[‘I am here, and I am not here’]
This keynote performance uses the theatre play Mi Amigo Giovanni to explore themes of love, friendship, loss, death, and queer communities through the relationship between two characters, Elliot and Giovanni. The story engages with the concepts of ‘continuing bonds with the deceased’ (Klass, Silverman, and Nickman, 1996), ‘vibrant death’ (Lykke, 2022), and ‘choreography as a method of inquiry’ (Carter, 2020) to suggest that death does not mean the end of a relationship as the characters continue relating to each other beyond time and physical existence, and that death impacts the bereaved person in a way that grief needs to be processed through the body.
[‘Will you ever let me go?’]
While Giovanni lived in a precarious world that saw his death due to stigma, lack of community support, structural inequalities, health challenges, and medical negligence…

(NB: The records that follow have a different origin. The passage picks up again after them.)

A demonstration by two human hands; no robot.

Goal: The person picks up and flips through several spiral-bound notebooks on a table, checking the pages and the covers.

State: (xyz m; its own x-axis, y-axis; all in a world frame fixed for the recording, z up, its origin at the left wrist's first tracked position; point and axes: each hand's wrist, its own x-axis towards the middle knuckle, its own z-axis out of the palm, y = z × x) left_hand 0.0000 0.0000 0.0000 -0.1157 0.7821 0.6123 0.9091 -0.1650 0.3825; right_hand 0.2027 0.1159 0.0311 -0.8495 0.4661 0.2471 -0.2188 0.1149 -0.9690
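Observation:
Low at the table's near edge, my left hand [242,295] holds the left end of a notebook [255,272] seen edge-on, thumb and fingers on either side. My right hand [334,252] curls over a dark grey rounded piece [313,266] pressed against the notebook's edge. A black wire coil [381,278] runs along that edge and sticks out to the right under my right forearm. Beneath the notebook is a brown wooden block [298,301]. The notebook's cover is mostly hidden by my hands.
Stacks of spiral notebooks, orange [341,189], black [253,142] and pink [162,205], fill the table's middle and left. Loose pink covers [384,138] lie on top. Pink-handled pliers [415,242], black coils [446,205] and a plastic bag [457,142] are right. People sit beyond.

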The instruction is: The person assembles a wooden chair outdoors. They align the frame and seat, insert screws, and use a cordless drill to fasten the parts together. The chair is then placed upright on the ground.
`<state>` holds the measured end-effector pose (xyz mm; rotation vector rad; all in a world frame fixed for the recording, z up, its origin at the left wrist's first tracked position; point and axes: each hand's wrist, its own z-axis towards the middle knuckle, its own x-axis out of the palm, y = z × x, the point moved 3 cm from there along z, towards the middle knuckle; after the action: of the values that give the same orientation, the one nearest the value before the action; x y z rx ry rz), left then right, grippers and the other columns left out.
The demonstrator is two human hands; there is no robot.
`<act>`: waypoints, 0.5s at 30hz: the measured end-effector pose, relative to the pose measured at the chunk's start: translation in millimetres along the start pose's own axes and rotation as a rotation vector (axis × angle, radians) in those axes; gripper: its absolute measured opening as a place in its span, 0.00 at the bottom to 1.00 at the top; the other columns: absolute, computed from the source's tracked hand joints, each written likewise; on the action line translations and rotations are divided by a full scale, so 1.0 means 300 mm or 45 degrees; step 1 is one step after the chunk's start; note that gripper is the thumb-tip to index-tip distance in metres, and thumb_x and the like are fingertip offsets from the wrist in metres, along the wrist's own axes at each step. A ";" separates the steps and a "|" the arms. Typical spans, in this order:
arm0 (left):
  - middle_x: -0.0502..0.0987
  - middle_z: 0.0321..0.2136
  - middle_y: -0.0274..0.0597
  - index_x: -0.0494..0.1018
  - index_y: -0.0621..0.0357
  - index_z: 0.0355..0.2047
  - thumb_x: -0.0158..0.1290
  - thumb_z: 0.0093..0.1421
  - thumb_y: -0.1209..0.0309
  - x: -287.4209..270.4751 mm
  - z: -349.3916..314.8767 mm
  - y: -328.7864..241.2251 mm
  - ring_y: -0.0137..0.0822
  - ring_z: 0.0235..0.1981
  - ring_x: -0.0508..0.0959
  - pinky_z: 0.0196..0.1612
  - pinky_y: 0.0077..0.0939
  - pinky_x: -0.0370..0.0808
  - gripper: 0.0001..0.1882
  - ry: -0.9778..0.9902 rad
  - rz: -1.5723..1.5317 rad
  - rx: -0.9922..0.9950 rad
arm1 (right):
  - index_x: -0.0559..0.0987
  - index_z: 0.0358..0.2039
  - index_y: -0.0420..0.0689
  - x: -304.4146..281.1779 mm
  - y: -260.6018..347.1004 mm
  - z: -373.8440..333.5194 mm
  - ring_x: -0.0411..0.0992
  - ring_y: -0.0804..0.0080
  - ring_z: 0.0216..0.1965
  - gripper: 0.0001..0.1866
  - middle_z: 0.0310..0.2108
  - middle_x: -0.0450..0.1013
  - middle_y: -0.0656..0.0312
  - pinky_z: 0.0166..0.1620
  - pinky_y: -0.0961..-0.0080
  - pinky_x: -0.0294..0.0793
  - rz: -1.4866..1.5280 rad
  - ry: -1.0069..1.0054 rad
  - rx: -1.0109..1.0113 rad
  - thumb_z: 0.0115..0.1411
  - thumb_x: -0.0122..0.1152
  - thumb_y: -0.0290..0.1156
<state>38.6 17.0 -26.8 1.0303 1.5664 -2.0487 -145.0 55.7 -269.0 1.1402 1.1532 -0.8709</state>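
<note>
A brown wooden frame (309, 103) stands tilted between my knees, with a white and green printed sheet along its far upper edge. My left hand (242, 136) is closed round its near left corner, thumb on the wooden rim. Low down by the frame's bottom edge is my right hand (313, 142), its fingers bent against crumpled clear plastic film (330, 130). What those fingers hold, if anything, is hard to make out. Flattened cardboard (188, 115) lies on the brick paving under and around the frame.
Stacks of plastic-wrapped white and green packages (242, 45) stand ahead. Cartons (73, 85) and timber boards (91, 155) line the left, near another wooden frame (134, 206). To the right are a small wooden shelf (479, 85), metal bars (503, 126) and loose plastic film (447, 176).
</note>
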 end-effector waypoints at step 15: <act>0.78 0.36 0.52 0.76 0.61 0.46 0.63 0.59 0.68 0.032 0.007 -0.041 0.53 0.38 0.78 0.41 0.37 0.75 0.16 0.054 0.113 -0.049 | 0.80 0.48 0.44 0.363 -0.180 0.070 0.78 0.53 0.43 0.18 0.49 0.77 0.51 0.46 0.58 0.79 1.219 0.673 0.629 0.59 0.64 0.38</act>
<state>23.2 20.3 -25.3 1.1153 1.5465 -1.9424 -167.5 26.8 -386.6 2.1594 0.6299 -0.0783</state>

[‘On our watch we let him die’]
…the play engages also with the celebration of gay love, friendship, and life; the formation of queer communities; and the power of hope through artistic expression. We invite the audience to explore our understanding of what it means when someone dies while they still live in and through the bodies of a community who loves them.
[‘I never met him, but I’ll never forget him’]
Through this piece, the performers expand common understandings of death by embracing a multifaceted understanding of time, combining linear and atemporal perspectives, physical and digital facets, and psychological and embodied perspectives to explore the complexities of grief, remembrance, and the enduring nature of friendship. Mi amigo Giovanni presents the paradox of a life that is memorialised in an ephemeral yet perduring way, and the presence of the dead manifesting themselves through the bodies of the living. With the grieving body as the focus of this project, the choreographic elements of this performance offer a fresh and innovative approach to qualitative inquiry and bereavement support, providing a means of communication, expression, and healing.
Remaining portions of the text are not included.